> _REQUIRED WORK_:
Only these lines of the data below are wanted: the one with "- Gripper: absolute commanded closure", the one with "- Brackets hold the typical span", and any lines between them, each repeated exactly.

---------- EXCERPTED RECORDS

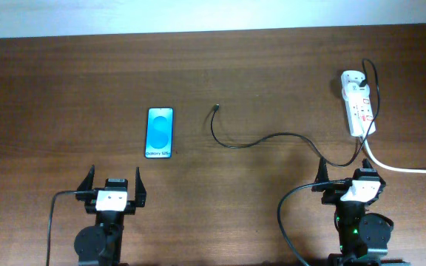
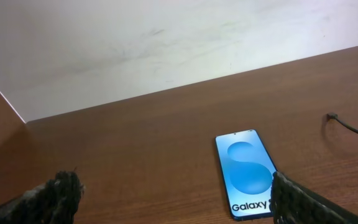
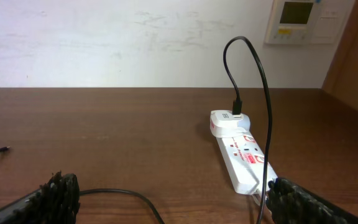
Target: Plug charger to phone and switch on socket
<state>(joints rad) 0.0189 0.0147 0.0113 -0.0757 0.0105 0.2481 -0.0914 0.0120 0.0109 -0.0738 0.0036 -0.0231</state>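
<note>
The phone [image 1: 160,132] lies flat on the brown table, blue screen up with "Galaxy" text; it also shows in the left wrist view [image 2: 246,171]. The thin black charger cable [image 1: 272,137] curves from the white socket strip [image 1: 358,107] to its plug tip [image 1: 215,108], which lies right of the phone. The cable shows in the right wrist view [image 3: 126,198], plugged into an adapter on the socket [image 3: 241,155]. My left gripper [image 1: 114,185] is open and empty, in front of the phone. My right gripper [image 1: 348,174] is open and empty, in front of the socket.
A thick white cord [image 1: 405,168] runs from the socket toward the right edge. A pale wall lies beyond the table's far edge, with a white wall panel [image 3: 300,20] in the right wrist view. Robot cables trail from both arm bases at the front.
</note>
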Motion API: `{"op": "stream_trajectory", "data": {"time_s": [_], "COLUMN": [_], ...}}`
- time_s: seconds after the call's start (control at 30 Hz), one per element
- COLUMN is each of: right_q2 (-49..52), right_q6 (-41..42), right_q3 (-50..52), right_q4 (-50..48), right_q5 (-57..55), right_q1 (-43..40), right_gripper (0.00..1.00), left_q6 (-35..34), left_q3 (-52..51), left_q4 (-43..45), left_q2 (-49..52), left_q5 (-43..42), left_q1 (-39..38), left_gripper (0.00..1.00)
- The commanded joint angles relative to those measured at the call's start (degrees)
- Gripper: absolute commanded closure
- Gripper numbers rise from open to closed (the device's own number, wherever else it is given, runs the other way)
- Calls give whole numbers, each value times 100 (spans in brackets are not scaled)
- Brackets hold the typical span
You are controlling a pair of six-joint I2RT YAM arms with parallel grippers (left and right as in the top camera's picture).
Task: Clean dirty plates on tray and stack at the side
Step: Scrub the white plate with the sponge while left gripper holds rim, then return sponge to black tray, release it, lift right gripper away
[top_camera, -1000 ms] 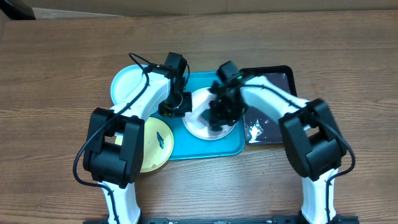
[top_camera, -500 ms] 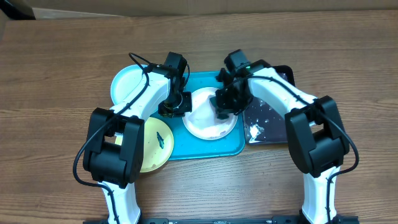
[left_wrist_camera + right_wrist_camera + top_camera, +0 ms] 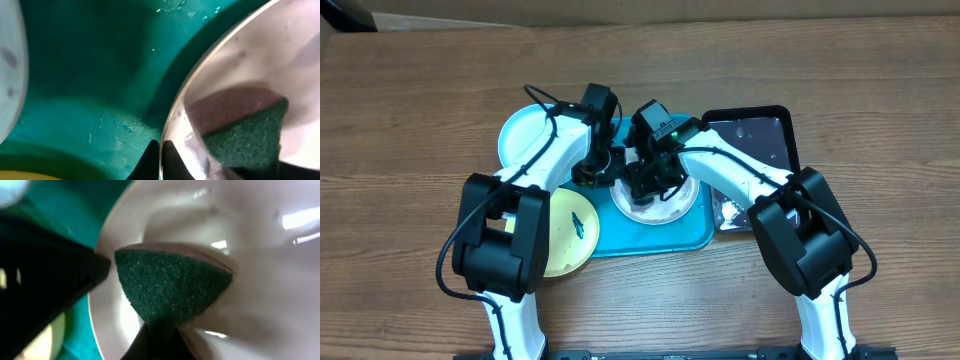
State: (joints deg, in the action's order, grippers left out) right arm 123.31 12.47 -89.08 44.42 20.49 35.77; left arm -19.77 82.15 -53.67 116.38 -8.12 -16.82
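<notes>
Since half a second ago my right gripper (image 3: 647, 180) has swung left across the white plate (image 3: 670, 208) and now sits just beside the left gripper (image 3: 600, 172). I count three plates (one per colour). The white plate lies in the teal tray (image 3: 620, 235). The light blue plate (image 3: 523, 135) is at its far-left corner. The yellow plate (image 3: 568, 232), with a dark smear, sits by its left edge. One black tray (image 3: 755, 130) stands to the right. The right fingers clamp a green sponge (image 3: 170, 292) against the white plate, and the left fingers pinch that plate's rim.
</notes>
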Motion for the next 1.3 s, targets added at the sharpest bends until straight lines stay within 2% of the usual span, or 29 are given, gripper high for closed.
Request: {"op": "stream_trajectory", "data": {"time_s": [0.0,0.17,0.53,0.77,0.87,1.1,1.27], "right_q2": [59,59,59,57,46,-378,-1228], "right_q6": [304,317,562,564,560,232,205], "right_q3": [-94,-94,-94,-101,-107,-144,-144], "right_q4": [-208,-413,-715,-811,-697,-284,-55], "right_q5": [-149,-295,-1346,-1484,-1252,369,402], "right_q1": [28,13,-28,-463,-715,-1043,-1353], "right_gripper": [96,96,96,96,96,96,96], "left_q6": [-79,-79,-79,-79,-79,-79,-81], "left_q3": [76,76,76,76,76,76,76], "left_q4": [-11,-33,-31,-33,-31,-24,-20], "left_q2": [61,61,61,61,61,61,61], "left_q5": [125,127,127,127,127,129,129], "left_q1": [-20,-20,-20,-20,-20,-20,-20], "left_gripper": [96,96,96,96,96,96,96]}}
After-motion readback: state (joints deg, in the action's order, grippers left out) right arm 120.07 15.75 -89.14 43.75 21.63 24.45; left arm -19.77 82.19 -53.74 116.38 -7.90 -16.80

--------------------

> _WRITTEN ANSWER_:
- Gripper: absolute commanded closure
- Gripper numbers rise from open to closed (the device's own number, wherever else it is given, runs the other way)
- Calls give whole numbers, each value times 100 (spans in brackets are not scaled)
- Brackets hold the typical span

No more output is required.